Your objective
Please write the following entries out once more, exactly.

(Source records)
╔══

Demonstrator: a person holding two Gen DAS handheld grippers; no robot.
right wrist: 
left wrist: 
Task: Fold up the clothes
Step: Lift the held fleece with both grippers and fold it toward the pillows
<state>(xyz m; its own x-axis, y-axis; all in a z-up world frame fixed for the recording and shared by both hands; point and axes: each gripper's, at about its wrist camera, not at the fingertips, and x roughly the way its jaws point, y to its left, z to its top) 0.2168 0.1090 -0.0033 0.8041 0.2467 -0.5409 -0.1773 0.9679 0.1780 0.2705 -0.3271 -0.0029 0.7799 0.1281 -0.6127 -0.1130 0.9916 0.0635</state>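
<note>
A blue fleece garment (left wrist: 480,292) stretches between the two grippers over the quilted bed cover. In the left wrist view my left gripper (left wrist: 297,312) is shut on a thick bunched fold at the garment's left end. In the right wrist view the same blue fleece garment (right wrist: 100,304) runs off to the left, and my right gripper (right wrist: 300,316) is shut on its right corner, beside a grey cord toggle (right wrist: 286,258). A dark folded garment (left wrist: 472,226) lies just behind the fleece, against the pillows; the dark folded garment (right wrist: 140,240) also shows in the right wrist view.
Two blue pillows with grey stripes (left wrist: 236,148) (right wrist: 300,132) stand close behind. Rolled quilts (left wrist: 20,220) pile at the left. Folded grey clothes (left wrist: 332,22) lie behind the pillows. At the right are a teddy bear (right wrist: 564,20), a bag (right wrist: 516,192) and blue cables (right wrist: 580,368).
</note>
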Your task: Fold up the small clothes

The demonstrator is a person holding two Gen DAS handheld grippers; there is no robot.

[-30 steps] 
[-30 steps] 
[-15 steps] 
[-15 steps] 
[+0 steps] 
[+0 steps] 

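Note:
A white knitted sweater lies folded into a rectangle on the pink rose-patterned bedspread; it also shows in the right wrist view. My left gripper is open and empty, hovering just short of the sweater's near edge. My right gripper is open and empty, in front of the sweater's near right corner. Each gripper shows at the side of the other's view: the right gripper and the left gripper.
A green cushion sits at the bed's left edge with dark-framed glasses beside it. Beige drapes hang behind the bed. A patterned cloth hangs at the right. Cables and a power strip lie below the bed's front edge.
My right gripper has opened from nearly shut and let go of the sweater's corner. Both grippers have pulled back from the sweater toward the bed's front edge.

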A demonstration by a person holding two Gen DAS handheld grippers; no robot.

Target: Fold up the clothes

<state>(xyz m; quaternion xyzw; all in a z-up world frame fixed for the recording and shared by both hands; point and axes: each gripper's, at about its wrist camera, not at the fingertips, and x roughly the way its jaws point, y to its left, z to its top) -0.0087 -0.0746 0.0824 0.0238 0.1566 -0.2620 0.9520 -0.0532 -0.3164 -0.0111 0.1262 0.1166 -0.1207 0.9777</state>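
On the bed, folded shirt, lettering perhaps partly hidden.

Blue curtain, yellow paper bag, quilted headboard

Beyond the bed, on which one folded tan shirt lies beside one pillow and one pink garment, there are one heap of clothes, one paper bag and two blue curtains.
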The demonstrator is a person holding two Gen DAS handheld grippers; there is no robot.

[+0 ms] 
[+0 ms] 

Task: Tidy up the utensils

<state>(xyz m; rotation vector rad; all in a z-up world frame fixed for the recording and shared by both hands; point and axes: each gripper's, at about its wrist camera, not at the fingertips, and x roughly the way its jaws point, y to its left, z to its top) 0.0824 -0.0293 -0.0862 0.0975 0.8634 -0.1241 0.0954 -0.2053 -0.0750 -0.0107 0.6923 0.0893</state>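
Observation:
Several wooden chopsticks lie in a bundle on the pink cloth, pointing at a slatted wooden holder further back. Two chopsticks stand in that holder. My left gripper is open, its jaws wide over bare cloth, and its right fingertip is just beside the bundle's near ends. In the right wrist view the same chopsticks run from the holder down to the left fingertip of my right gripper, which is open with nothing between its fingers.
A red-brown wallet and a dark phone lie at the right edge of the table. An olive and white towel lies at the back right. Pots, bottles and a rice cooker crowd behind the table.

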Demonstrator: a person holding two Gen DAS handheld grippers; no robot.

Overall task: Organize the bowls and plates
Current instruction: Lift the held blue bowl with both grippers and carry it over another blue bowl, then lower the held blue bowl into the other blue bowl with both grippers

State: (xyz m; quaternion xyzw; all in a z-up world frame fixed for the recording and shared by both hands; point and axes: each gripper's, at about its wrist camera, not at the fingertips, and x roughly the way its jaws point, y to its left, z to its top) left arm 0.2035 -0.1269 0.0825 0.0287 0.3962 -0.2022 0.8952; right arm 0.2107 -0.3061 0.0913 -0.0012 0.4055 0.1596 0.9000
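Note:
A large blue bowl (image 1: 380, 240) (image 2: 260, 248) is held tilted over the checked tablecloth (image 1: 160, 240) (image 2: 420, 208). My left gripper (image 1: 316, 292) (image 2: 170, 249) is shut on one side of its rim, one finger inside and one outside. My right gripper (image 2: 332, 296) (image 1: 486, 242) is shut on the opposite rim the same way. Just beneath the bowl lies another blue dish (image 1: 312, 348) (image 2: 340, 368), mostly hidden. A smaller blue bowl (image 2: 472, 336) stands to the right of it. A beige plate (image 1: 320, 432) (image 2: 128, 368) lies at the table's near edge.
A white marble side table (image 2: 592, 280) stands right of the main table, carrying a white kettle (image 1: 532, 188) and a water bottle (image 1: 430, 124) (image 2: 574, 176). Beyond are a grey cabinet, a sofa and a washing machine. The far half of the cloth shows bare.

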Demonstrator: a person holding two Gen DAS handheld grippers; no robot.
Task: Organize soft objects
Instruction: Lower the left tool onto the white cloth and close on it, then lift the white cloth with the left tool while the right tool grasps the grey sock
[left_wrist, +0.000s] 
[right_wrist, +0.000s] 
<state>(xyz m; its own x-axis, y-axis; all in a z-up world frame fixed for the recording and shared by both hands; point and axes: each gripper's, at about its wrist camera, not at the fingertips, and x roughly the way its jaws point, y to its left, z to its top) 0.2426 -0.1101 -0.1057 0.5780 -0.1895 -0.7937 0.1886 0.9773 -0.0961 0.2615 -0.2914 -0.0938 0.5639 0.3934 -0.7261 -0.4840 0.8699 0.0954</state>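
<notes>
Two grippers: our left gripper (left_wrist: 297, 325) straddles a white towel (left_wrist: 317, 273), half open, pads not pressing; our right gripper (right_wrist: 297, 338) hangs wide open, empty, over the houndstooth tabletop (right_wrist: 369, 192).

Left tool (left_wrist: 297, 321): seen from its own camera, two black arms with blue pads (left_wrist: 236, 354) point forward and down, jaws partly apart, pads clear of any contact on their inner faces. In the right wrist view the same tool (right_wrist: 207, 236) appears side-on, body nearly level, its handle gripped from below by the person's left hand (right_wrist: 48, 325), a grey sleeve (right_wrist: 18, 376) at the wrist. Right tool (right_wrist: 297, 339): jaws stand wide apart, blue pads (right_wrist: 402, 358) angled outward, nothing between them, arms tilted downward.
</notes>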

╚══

Solved exercise
Demonstrator: a person holding two Gen DAS handheld grippers; no robot.
right wrist: 
left wrist: 
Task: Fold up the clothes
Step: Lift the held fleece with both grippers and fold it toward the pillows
<state>(xyz m; its own x-axis, y-axis; all in a z-up world frame fixed for the recording and shared by both hands; point and axes: each gripper's, at about its wrist camera, not at the fingertips, and x roughly the way its jaws point, y to its left, z to its top) 0.2168 0.1090 -0.0033 0.8041 0.2467 -0.5409 -0.1773 0.9679 0.1780 0.2705 -0.3271 -0.0029 0.7799 0.1281 -0.6127 -0.1130 0.9916 0.0635</state>
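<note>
A blue fleece garment (left wrist: 480,292) stretches between the two grippers over the quilted bed cover. In the left wrist view my left gripper (left wrist: 297,312) is shut on a thick bunched fold at the garment's left end. In the right wrist view the same blue fleece garment (right wrist: 100,304) runs off to the left, and my right gripper (right wrist: 300,316) is shut on its right corner, beside a grey cord toggle (right wrist: 286,258). A dark folded garment (left wrist: 472,226) lies just behind the fleece, against the pillows; the dark folded garment (right wrist: 140,240) also shows in the right wrist view.
Two blue pillows with grey stripes (left wrist: 236,148) (right wrist: 300,132) stand close behind. Rolled quilts (left wrist: 20,220) pile at the left. Folded grey clothes (left wrist: 332,22) lie behind the pillows. At the right are a teddy bear (right wrist: 564,20), a bag (right wrist: 516,192) and blue cables (right wrist: 580,368).
</note>
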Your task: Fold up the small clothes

The demonstrator is a person holding two Gen DAS handheld grippers; there is no robot.

[-30 steps] 
[-30 steps] 
[-15 steps] 
[-15 steps] 
[+0 steps] 
[+0 steps] 

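Note:
A white knitted sweater lies folded into a rectangle on the pink rose-patterned bedspread; it also shows in the right wrist view. My left gripper is open and empty, hovering just short of the sweater's near edge. My right gripper is open and empty, in front of the sweater's near right corner. Each gripper shows at the side of the other's view: the right gripper and the left gripper.
A green cushion sits at the bed's left edge with dark-framed glasses beside it. Beige drapes hang behind the bed. A patterned cloth hangs at the right. Cables and a power strip lie below the bed's front edge.
My right gripper has opened from nearly shut and let go of the sweater's corner. Both grippers have pulled back from the sweater toward the bed's front edge.
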
A demonstration by a person holding two Gen DAS handheld grippers; no robot.

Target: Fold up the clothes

<state>(xyz m; quaternion xyzw; all in a z-up world frame fixed for the recording and shared by both hands; point and axes: each gripper's, at about its wrist camera, not at the fingertips, and x roughly the way its jaws point, y to its left, z to its top) -0.0087 -0.0746 0.0824 0.0238 0.1566 -0.2620 0.9520 -0.0532 -0.3164 -0.0111 0.1262 0.1166 -0.1207 0.9777</state>
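On the bed, folded shirt, lettering perhaps partly hidden.

Blue curtain, yellow paper bag, quilted headboard

Beyond the bed, on which one folded tan shirt lies beside one pillow and one pink garment, there are one heap of clothes, one paper bag and two blue curtains.
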The demonstrator is a person holding two Gen DAS handheld grippers; there is no robot.

[+0 ms] 
[+0 ms] 

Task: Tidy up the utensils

<state>(xyz m; rotation vector rad; all in a z-up world frame fixed for the recording and shared by both hands; point and axes: each gripper's, at about its wrist camera, not at the fingertips, and x roughly the way its jaws point, y to its left, z to its top) 0.0824 -0.0293 -0.0862 0.0975 0.8634 -0.1241 0.0954 -0.2053 -0.0750 -0.0107 0.6923 0.0893</state>
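Observation:
Several wooden chopsticks lie in a bundle on the pink cloth, pointing at a slatted wooden holder further back. Two chopsticks stand in that holder. My left gripper is open, its jaws wide over bare cloth, and its right fingertip is just beside the bundle's near ends. In the right wrist view the same chopsticks run from the holder down to the left fingertip of my right gripper, which is open with nothing between its fingers.
A red-brown wallet and a dark phone lie at the right edge of the table. An olive and white towel lies at the back right. Pots, bottles and a rice cooker crowd behind the table.
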
Demonstrator: a person holding two Gen DAS handheld grippers; no robot.

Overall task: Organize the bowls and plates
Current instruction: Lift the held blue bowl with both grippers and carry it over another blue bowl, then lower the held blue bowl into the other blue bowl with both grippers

State: (xyz m; quaternion xyzw; all in a z-up world frame fixed for the recording and shared by both hands; point and axes: each gripper's, at about its wrist camera, not at the fingertips, and x roughly the way its jaws point, y to its left, z to its top) left arm 0.2035 -0.1269 0.0825 0.0287 0.3962 -0.2022 0.8952; right arm 0.2107 -0.3061 0.0913 -0.0012 0.4055 0.1596 0.9000
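Note:
A large blue bowl (image 1: 380, 240) (image 2: 260, 248) is held tilted over the checked tablecloth (image 1: 160, 240) (image 2: 420, 208). My left gripper (image 1: 316, 292) (image 2: 170, 249) is shut on one side of its rim, one finger inside and one outside. My right gripper (image 2: 332, 296) (image 1: 486, 242) is shut on the opposite rim the same way. Just beneath the bowl lies another blue dish (image 1: 312, 348) (image 2: 340, 368), mostly hidden. A smaller blue bowl (image 2: 472, 336) stands to the right of it. A beige plate (image 1: 320, 432) (image 2: 128, 368) lies at the table's near edge.
A white marble side table (image 2: 592, 280) stands right of the main table, carrying a white kettle (image 1: 532, 188) and a water bottle (image 1: 430, 124) (image 2: 574, 176). Beyond are a grey cabinet, a sofa and a washing machine. The far half of the cloth shows bare.
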
Demonstrator: a person holding two Gen DAS handheld grippers; no robot.
Task: Organize soft objects
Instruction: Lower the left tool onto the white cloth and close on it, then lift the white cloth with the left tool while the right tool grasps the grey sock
[left_wrist, +0.000s] 
[right_wrist, +0.000s] 
<state>(xyz m; its own x-axis, y-axis; all in a z-up world frame fixed for the recording and shared by both hands; point and axes: each gripper's, at about its wrist camera, not at the fingertips, and x roughly the way its jaws point, y to its left, z to its top) 0.2426 -0.1101 -0.1057 0.5780 -0.1895 -0.7937 0.1886 0.9773 -0.0961 0.2615 -0.2914 -0.0938 0.5639 0.3934 -0.7261 -0.4840 0.8699 0.0954</state>
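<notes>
Two grippers: our left gripper (left_wrist: 297, 325) straddles a white towel (left_wrist: 317, 273), half open, pads not pressing; our right gripper (right_wrist: 297, 338) hangs wide open, empty, over the houndstooth tabletop (right_wrist: 369, 192).

Left tool (left_wrist: 297, 321): seen from its own camera, two black arms with blue pads (left_wrist: 236, 354) point forward and down, jaws partly apart, pads clear of any contact on their inner faces. In the right wrist view the same tool (right_wrist: 207, 236) appears side-on, body nearly level, its handle gripped from below by the person's left hand (right_wrist: 48, 325), a grey sleeve (right_wrist: 18, 376) at the wrist. Right tool (right_wrist: 297, 339): jaws stand wide apart, blue pads (right_wrist: 402, 358) angled outward, nothing between them, arms tilted downward.
</notes>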

Nothing else belongs to this answer.